ACTIVITY -> Leave out pictures; repeat exactly the lines from the "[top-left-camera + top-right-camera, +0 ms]" line through the last of the data below.

PROVIDED DATA ->
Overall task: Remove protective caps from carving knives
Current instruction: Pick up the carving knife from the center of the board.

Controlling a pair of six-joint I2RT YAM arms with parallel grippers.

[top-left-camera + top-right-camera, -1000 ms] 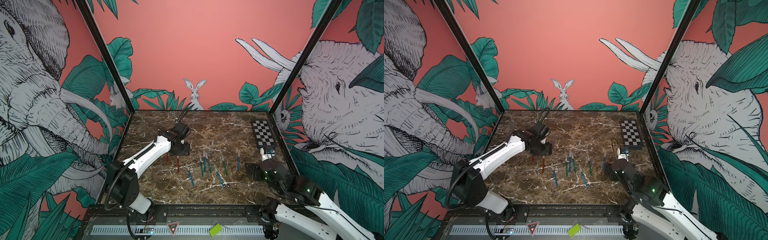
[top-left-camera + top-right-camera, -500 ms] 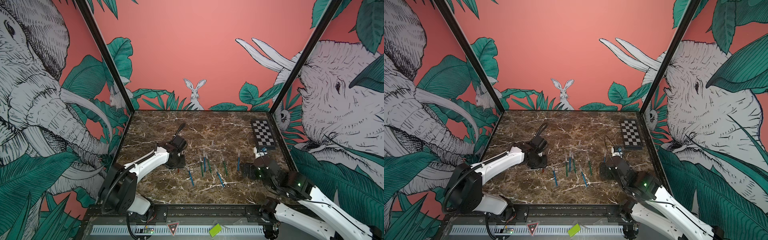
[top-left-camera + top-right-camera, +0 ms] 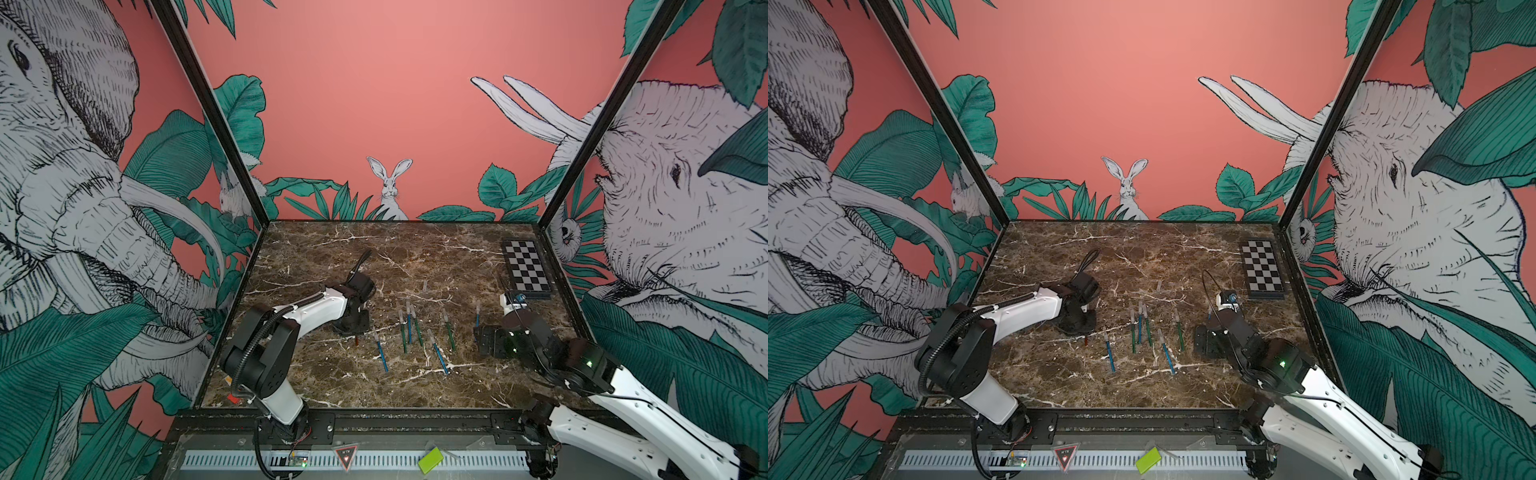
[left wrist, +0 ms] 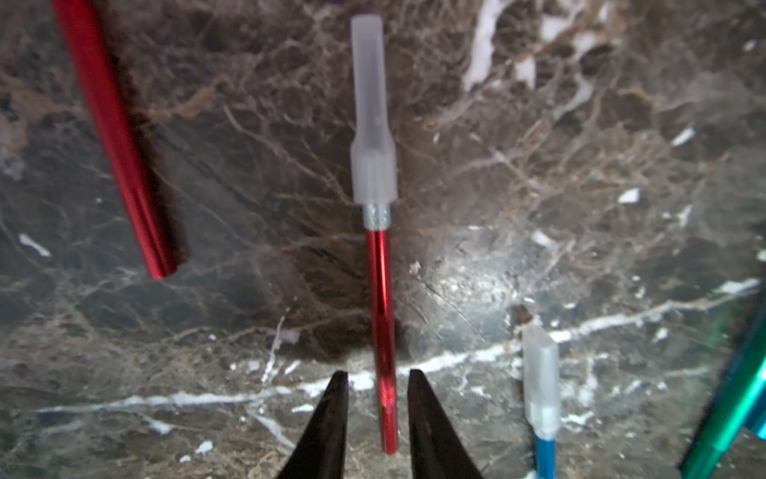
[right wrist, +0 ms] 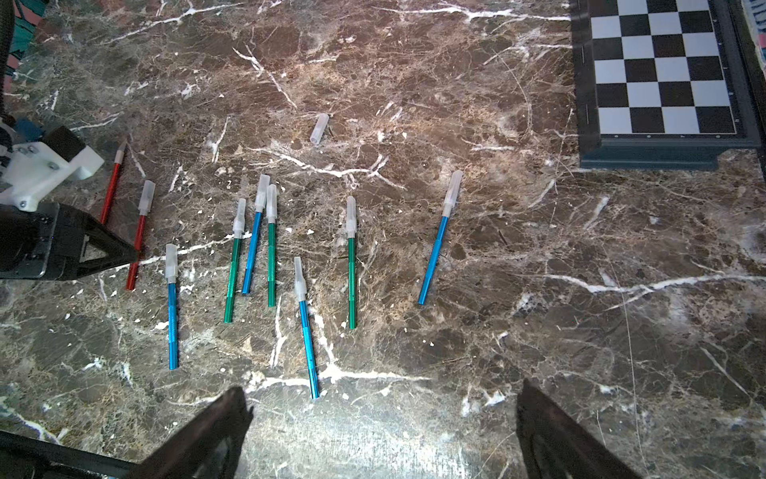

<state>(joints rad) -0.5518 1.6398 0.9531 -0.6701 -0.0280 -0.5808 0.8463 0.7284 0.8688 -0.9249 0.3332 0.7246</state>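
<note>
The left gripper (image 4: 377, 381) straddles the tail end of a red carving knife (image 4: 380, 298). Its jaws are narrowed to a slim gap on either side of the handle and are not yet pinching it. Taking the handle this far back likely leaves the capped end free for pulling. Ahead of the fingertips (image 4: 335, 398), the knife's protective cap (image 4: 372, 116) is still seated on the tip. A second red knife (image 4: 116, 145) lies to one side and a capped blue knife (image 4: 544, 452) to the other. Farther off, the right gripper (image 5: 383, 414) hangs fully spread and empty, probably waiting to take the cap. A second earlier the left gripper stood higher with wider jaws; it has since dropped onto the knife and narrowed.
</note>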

OUTPUT OF THE EXERCISE ->
[top-left-camera + top-right-camera, +0 ms] 
[left wrist, +0 ms] 
[right wrist, +0 ms] 

<state>(joints rad) -0.5518 1.6398 0.9531 -0.6701 -0.0280 -0.5808 0.8463 0.7284 0.8688 -0.9249 0.3332 0.7246</state>
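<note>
The left gripper (image 4: 377, 381) straddles the tail end of a red carving knife (image 4: 380, 298). Its jaws are narrowed to a slim gap on either side of the handle and are not yet pinching it. Taking the handle this far back likely leaves the capped end free for pulling. Ahead of the fingertips (image 4: 335, 398), the knife's protective cap (image 4: 372, 116) is still seated on the tip. A second red knife (image 4: 116, 145) lies to one side and a capped blue knife (image 4: 544, 452) to the other. Farther off, the right gripper (image 5: 383, 414) hangs fully spread and empty, probably waiting to take the cap. A second earlier the left gripper stood higher with wider jaws; it has since dropped onto the knife and narrowed.
</note>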

The output above is complete as it stands.